- **What the task requires**: As you print the data below, keep every line exactly as it is and leave the images behind.

** Opening Stored data block **

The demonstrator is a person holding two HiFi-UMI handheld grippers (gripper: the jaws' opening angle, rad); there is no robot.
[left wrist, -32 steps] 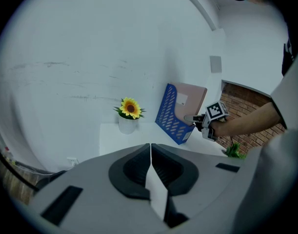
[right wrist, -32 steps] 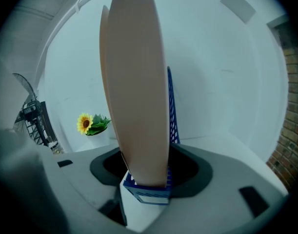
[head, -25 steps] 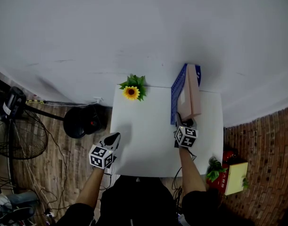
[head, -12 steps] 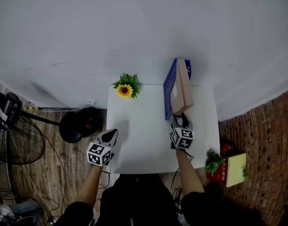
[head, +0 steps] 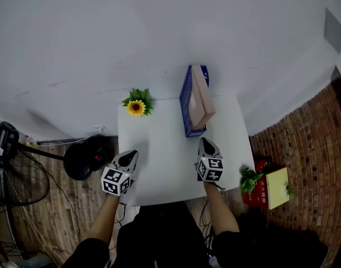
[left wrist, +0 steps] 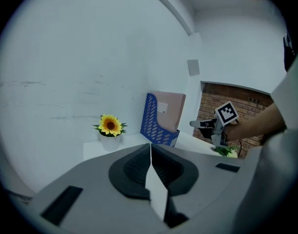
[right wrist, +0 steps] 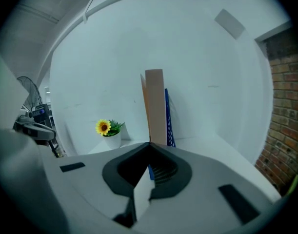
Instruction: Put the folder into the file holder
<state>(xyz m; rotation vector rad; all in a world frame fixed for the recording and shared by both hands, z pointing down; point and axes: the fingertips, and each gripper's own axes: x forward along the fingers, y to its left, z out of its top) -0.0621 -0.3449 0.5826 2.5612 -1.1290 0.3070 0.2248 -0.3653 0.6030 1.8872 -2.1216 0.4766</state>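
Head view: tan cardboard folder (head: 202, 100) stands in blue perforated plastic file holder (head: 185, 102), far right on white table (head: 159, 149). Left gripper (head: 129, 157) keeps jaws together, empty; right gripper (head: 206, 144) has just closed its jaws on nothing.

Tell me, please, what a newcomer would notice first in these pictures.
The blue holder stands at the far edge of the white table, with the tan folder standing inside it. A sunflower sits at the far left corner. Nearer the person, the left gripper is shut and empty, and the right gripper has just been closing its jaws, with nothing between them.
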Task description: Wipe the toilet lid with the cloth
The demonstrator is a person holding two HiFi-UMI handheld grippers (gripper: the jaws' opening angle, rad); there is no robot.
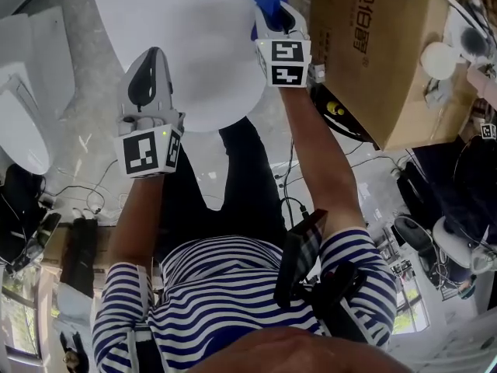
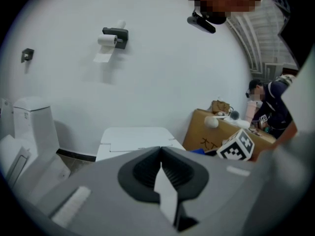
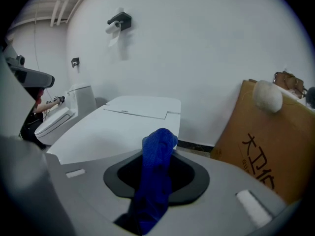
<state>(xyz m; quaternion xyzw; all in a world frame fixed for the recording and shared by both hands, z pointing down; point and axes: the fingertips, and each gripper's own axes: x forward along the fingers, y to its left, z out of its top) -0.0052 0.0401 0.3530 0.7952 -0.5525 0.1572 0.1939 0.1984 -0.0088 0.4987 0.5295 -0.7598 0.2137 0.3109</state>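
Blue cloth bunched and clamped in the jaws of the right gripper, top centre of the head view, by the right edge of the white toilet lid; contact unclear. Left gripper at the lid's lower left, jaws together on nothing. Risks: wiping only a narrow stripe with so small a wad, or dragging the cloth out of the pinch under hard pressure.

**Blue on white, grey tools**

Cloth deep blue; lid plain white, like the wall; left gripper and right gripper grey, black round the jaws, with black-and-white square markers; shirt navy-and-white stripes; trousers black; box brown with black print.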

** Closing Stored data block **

- **Solution for this exercise**:
The demonstrator is a person holding two HiFi-UMI handheld grippers (gripper: the jaws' opening angle, rad); there is no robot.
[left wrist, -32 steps] 
[right wrist, -32 steps] 
[head, -25 steps] 
[head, -12 steps] 
[head, +0 steps] 
[left wrist, +0 steps] 
[right wrist, +0 steps] 
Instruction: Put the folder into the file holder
<state>(xyz m; rotation vector rad; all in a world frame fixed for the recording and shared by both hands, z pointing down; point and axes: the fingertips, and each gripper's own axes: x forward along the fingers, y to its left, z out of its top) -0.0621 -0.3449 0.5826 2.5612 -1.1290 0.3070 0.2248 -0.3653 0.6030 1.8872 -2.1216 0.4766</state>
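Head view: tan cardboard folder (head: 202, 100) stands in blue perforated plastic file holder (head: 185, 102), far right on white table (head: 159, 149). Left gripper (head: 129, 157) keeps jaws together, empty; right gripper (head: 206, 144) has just closed its jaws on nothing.

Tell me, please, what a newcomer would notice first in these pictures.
The blue holder stands at the far edge of the white table, with the tan folder standing inside it. A sunflower sits at the far left corner. Nearer the person, the left gripper is shut and empty, and the right gripper has just been closing its jaws, with nothing between them.
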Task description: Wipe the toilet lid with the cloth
The demonstrator is a person holding two HiFi-UMI handheld grippers (gripper: the jaws' opening angle, rad); there is no robot.
<state>(xyz m; quaternion xyzw; all in a world frame fixed for the recording and shared by both hands, z pointing down; point and axes: the fingertips, and each gripper's own axes: x forward along the fingers, y to its left, z out of its top) -0.0052 0.0401 0.3530 0.7952 -0.5525 0.1572 0.1939 0.1984 -0.0088 0.4987 0.5295 -0.7598 0.2137 0.3109</state>
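Blue cloth bunched and clamped in the jaws of the right gripper, top centre of the head view, by the right edge of the white toilet lid; contact unclear. Left gripper at the lid's lower left, jaws together on nothing. Risks: wiping only a narrow stripe with so small a wad, or dragging the cloth out of the pinch under hard pressure.

**Blue on white, grey tools**

Cloth deep blue; lid plain white, like the wall; left gripper and right gripper grey, black round the jaws, with black-and-white square markers; shirt navy-and-white stripes; trousers black; box brown with black print.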

No other output belongs to this answer.